**Your task**
Your task is to copy the lines from the line containing "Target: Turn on" through the end of the listing below, both included, without any pictures.

**Supplied records**
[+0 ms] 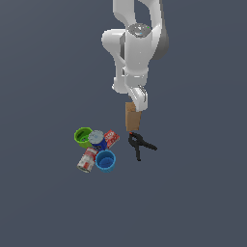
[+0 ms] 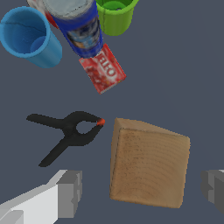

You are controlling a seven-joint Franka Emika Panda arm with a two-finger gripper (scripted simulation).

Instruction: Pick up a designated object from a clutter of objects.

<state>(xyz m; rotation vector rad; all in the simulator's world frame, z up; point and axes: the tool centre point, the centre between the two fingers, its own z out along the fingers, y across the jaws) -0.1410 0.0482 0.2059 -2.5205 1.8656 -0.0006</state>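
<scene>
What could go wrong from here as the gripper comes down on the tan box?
1. The tan box sits skewed between the open fingers, so closing may twist it rather than clamp it squarely.
2. The black clamp lies just beside the box, its red tip near the box edge; a finger might nudge it.
3. The gripper hides the box top in the exterior view.

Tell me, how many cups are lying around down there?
2. A green cup sits at the cluster's edge on the exterior view's left; a blue cup sits nearer the camera, beside the red-and-white can. None seems hidden.
</scene>
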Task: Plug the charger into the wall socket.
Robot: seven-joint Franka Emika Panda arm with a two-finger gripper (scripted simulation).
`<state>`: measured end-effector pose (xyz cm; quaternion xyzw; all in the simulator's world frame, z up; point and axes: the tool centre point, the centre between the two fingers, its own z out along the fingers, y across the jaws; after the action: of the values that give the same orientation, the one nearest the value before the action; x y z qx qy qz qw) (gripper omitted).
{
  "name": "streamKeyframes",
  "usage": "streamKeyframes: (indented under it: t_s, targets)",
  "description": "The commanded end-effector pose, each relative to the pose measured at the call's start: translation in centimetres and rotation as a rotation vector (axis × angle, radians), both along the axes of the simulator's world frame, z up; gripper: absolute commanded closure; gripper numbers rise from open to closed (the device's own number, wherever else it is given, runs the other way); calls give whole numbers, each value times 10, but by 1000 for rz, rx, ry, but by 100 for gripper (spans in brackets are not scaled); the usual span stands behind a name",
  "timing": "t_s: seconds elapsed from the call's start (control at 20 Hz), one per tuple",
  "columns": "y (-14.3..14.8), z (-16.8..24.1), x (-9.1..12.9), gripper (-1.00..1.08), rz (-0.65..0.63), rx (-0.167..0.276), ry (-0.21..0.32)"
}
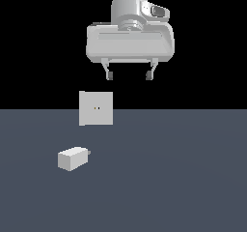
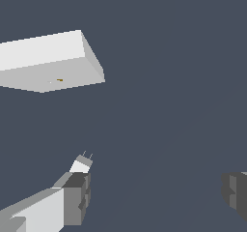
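Gripper [image 1: 129, 75] open, high above; charger [image 1: 72, 158] on floor, well apart.

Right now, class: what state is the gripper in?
Gripper: open, holding nothing, up above the floor; charger lies apart.

A flat, matte slate-grey tabletop [image 1: 183, 178] carries just two things. A small off-white rectangular charger block [image 1: 71, 158] lies on it, its short grey prongs pointing toward the exterior view's right. Behind it, apart from it, an off-white square socket plate [image 1: 96, 108] stands upright on the surface.
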<state>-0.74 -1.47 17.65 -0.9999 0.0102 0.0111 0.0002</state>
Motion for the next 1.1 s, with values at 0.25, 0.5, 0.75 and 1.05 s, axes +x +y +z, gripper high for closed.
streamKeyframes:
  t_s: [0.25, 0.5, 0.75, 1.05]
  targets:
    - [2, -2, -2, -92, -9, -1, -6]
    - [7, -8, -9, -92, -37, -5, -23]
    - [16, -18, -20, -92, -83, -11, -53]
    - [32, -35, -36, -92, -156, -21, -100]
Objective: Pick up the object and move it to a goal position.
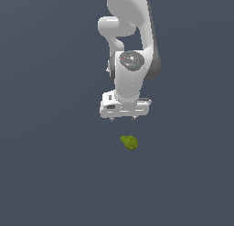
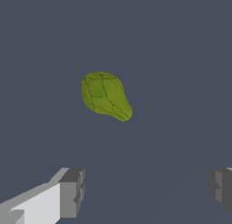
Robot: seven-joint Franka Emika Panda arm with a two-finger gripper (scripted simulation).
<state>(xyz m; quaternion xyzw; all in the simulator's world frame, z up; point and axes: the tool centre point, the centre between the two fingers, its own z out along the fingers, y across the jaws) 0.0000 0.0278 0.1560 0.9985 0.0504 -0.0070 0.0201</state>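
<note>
hovering above the worktop [image 1: 45, 174], the claw [image 1: 123, 120] is spread wide and gripping nothing. the object [image 1: 130, 142] is lying on the worktop just below it, nearer the exterior view's right. descending well is probably meaning centring the fingers [image 2: 72, 191] over its rounded bulge, not the narrow tip.

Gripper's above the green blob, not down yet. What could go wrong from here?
1. The small olive-green lumpy blob lies off the line between the white gripper's open fingers, so a straight descent may miss it.
2. Its tapered, irregular shape could squirt out as the jaws close.
</note>
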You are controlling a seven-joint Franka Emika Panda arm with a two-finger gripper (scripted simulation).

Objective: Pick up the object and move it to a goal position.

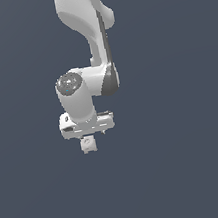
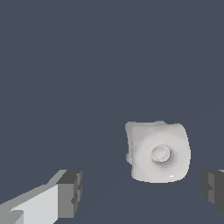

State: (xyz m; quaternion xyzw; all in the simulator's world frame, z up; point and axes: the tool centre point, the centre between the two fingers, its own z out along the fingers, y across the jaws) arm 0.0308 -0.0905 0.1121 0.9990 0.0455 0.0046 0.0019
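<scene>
The object (image 1: 88, 144) is a tiny off-white, roughly cube-shaped block with a round ring mark on its face. In the exterior view it sits just below the white gripper (image 1: 88, 134), which hangs from the arm and points down. In the wrist view the block (image 2: 159, 151) lies on the dark grey surface between the two fingers, closer to one dark fingertip (image 2: 213, 190) than to the other (image 2: 70, 194). The gripper (image 2: 142, 192) is open and empty; the fingers stand wide apart and do not touch the block.
A plain dark grey surface (image 1: 192, 167) fills both views. The white arm (image 1: 89, 28) comes down from the top of the exterior view. Nothing else shows.
</scene>
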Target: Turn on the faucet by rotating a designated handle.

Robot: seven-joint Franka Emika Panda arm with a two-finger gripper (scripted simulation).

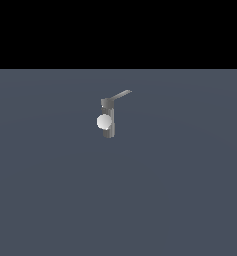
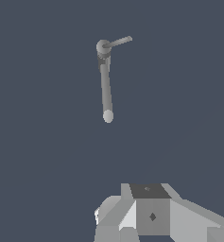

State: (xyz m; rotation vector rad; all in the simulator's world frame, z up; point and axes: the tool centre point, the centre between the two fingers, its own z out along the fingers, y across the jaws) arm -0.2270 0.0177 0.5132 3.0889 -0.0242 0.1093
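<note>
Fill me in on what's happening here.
A simulated robot arm is set to turn on a small faucet that stands alone on a plain grey floor. Nothing is touching it yet. The thin handle sticks out sideways from the top of the post, toward the exterior view's right. In the wrist view the gripper sits well away from the faucet, and whether it is open or shut cannot be told. The arm does not appear in the exterior view.

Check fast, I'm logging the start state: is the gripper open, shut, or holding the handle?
Gripper: cannot be told; only its body shows, well clear of the handle.
</note>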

**Problem solution**
Target: Turn on the faucet by rotating a designated handle.

Robot: seven-joint Franka Emika Panda arm with a two-finger gripper (scripted simulation).


State: (xyz m; rotation vector rad; all in the simulator's world frame, z up; point and axes: the tool centre point, the centre between the two fingers, its own z out along the fingers, y across the jaws) arm -0.2270 0.0177 0.5132 3.0889 -0.0242 0.1093
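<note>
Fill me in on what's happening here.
A simulated robot arm is set to turn on a small faucet that stands alone on a plain grey floor. Nothing is touching it yet. The thin handle sticks out sideways from the top of the post, toward the exterior view's right. In the wrist view the gripper sits well away from the faucet, and whether it is open or shut cannot be told. The arm does not appear in the exterior view.

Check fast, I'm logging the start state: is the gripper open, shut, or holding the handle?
Gripper: cannot be told; only its body shows, well clear of the handle.
</note>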

Output for the exercise is complete.